=== Work to be completed ===
Below are the records; give again exactly the line with "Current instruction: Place", the line with "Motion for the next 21", and each line that lies between them, and nothing besides.

=== Items from a data source ===
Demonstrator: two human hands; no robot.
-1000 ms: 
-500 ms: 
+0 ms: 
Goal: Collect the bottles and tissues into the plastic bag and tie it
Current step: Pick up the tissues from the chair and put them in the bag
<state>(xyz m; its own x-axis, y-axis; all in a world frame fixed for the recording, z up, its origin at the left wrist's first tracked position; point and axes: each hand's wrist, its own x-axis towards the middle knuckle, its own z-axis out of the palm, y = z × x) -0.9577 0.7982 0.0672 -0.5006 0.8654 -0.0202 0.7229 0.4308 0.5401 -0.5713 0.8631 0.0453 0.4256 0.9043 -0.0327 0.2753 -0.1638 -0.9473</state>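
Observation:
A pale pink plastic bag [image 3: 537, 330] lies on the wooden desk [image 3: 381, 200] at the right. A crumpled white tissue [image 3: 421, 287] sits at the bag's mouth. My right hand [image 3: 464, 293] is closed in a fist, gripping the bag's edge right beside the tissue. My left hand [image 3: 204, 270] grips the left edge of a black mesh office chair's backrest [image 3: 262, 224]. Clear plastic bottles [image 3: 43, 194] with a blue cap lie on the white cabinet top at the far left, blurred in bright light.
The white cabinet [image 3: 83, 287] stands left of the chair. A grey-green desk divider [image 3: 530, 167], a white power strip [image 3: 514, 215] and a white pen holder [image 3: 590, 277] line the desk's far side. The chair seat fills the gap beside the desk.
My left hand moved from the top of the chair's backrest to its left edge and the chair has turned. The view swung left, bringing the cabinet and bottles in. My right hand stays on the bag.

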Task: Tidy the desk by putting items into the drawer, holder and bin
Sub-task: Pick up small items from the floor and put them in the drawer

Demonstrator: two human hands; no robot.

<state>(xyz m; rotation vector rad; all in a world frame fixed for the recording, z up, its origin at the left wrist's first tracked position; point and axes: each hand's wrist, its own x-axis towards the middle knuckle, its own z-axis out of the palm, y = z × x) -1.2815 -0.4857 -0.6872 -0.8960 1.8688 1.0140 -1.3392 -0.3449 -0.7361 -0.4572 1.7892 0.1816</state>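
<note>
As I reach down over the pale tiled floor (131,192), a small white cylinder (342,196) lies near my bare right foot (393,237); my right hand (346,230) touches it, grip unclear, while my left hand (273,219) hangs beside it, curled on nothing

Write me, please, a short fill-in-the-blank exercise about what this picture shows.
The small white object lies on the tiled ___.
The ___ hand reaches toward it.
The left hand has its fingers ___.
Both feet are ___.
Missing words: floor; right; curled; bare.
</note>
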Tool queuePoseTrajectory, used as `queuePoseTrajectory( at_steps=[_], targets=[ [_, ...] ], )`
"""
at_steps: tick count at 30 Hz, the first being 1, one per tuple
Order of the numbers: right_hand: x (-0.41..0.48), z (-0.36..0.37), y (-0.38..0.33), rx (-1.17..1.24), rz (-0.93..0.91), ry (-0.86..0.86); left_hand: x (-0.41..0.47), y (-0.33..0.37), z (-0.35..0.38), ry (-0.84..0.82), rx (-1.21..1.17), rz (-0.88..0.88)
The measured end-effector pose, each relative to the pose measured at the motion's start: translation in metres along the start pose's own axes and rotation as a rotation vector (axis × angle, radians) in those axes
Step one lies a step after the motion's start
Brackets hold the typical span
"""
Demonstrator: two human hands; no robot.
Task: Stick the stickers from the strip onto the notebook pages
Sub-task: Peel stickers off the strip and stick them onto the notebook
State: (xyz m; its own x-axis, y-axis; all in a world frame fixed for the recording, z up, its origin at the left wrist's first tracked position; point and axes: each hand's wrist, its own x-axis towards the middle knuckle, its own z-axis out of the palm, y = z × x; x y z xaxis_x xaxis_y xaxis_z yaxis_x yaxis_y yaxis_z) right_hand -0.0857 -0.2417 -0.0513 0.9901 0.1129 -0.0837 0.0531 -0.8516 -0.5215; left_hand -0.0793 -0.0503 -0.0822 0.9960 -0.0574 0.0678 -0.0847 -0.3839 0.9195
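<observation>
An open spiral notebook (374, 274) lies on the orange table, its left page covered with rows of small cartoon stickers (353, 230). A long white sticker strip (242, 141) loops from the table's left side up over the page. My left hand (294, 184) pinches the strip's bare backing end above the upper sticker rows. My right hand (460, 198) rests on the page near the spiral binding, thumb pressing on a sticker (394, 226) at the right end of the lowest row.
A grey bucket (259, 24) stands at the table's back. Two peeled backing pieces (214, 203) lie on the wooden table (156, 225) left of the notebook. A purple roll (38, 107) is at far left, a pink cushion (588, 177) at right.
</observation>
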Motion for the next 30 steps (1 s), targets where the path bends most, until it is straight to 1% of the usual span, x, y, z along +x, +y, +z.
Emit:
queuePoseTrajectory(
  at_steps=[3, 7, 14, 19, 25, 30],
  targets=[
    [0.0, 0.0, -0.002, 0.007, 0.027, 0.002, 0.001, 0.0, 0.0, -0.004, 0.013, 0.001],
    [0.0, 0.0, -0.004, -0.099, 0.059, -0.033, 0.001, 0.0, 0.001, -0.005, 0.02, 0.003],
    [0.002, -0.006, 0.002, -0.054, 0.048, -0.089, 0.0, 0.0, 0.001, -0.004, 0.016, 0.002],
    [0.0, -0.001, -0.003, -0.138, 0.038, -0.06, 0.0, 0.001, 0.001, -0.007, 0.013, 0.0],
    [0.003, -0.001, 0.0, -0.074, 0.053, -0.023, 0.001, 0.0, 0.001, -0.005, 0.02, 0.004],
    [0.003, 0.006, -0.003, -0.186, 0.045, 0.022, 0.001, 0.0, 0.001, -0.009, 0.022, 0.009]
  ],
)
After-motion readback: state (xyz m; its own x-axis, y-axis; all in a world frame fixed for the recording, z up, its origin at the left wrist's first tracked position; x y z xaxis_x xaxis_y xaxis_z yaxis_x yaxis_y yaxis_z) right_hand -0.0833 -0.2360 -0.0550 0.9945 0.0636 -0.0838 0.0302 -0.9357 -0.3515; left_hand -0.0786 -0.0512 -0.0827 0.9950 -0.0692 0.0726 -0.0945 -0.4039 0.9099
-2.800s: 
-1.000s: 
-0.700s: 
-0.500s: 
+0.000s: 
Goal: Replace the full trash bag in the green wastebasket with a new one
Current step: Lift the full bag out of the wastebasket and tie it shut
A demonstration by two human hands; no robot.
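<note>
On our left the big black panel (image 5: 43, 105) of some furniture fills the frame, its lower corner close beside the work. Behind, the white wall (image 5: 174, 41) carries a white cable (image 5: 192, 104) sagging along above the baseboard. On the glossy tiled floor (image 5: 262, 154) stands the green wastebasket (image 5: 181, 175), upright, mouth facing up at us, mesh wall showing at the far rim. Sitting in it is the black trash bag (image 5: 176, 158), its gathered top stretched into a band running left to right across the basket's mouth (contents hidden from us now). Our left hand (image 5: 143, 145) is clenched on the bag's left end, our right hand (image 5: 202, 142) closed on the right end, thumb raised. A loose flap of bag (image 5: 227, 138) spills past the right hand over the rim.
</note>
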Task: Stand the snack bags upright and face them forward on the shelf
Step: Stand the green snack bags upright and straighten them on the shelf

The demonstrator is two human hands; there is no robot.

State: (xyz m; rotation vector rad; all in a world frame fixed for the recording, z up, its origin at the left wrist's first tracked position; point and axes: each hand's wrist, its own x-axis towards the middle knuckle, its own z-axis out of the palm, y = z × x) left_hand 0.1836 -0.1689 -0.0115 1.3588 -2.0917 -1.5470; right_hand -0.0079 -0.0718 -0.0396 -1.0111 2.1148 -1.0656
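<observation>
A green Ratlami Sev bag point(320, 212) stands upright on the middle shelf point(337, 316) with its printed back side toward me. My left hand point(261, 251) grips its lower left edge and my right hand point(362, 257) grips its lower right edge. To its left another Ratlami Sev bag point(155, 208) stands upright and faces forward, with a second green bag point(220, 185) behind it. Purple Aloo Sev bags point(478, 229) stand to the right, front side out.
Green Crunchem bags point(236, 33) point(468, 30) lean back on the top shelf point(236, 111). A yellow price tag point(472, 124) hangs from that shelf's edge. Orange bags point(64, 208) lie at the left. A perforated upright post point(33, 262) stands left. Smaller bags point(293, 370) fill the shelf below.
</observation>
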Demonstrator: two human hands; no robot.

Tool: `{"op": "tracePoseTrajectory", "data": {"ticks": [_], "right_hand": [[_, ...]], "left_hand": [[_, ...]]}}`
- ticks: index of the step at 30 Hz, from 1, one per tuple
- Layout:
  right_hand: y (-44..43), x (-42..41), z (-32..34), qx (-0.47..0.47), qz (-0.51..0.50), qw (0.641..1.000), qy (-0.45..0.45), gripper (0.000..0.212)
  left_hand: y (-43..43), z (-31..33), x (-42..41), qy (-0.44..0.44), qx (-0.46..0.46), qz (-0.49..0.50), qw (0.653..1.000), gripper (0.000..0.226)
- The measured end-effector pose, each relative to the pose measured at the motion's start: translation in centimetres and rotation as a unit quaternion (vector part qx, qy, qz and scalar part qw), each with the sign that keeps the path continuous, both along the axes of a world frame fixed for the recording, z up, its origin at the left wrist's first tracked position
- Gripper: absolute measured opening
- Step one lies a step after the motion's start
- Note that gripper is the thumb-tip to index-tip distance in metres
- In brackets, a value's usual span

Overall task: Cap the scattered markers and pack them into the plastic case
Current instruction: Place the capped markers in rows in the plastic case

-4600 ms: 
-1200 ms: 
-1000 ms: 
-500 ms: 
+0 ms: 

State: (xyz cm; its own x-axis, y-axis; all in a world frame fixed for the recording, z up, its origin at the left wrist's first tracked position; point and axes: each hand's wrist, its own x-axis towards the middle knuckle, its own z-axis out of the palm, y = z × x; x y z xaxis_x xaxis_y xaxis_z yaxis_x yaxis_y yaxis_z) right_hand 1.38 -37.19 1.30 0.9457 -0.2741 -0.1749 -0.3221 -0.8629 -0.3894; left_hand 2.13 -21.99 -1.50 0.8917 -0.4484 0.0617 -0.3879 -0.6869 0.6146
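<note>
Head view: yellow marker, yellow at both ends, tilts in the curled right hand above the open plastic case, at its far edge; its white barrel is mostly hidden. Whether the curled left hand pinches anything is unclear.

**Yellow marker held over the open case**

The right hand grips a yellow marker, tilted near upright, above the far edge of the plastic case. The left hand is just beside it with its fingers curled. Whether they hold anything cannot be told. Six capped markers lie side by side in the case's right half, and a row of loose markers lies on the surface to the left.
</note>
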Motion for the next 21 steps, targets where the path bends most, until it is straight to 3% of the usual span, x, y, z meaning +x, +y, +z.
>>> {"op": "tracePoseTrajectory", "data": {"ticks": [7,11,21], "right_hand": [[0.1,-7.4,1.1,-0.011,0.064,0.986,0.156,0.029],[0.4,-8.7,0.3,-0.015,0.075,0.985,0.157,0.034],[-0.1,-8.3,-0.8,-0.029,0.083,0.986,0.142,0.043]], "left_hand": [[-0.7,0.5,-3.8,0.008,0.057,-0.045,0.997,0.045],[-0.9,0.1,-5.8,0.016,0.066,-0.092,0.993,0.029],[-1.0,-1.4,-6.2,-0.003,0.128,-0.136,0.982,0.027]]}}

=== Answer for the task ===
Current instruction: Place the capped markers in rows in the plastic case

-4600 ms: 
-1200 ms: 
-1000 ms: 
-500 ms: 
+0 ms: 

State: (xyz cm; its own x-axis, y-axis; all in a world frame fixed for the recording, z up, its origin at the left wrist's first tracked position; point and axes: each hand's wrist, its own x-axis towards the middle knuckle, its own z-axis out of the palm, y = z × x; x y z xaxis_x xaxis_y xaxis_z yaxis_x yaxis_y yaxis_z) right_hand 1.38 -37.19 1.30 0.9457 -0.2741 -0.1749 -0.3221 -0.8629 -0.3894; left_hand 2.13 -21.99 -1.50 0.8917 -0.4484 0.0617 -0.3879 -0.6869 0.6146
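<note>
Head view: yellow marker, yellow at both ends, tilts in the curled right hand above the open plastic case, at its far edge; its white barrel is mostly hidden. Whether the curled left hand pinches anything is unclear.

**Yellow marker held over the open case**

The right hand grips a yellow marker, tilted near upright, above the far edge of the plastic case. The left hand is just beside it with its fingers curled. Whether they hold anything cannot be told. Six capped markers lie side by side in the case's right half, and a row of loose markers lies on the surface to the left.
</note>
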Motion for the next 21 steps, targets where the path bends most, until it is straight to 3% of the usual span, x, y, z meaning +x, +y, +z.

Nothing further belongs to this answer.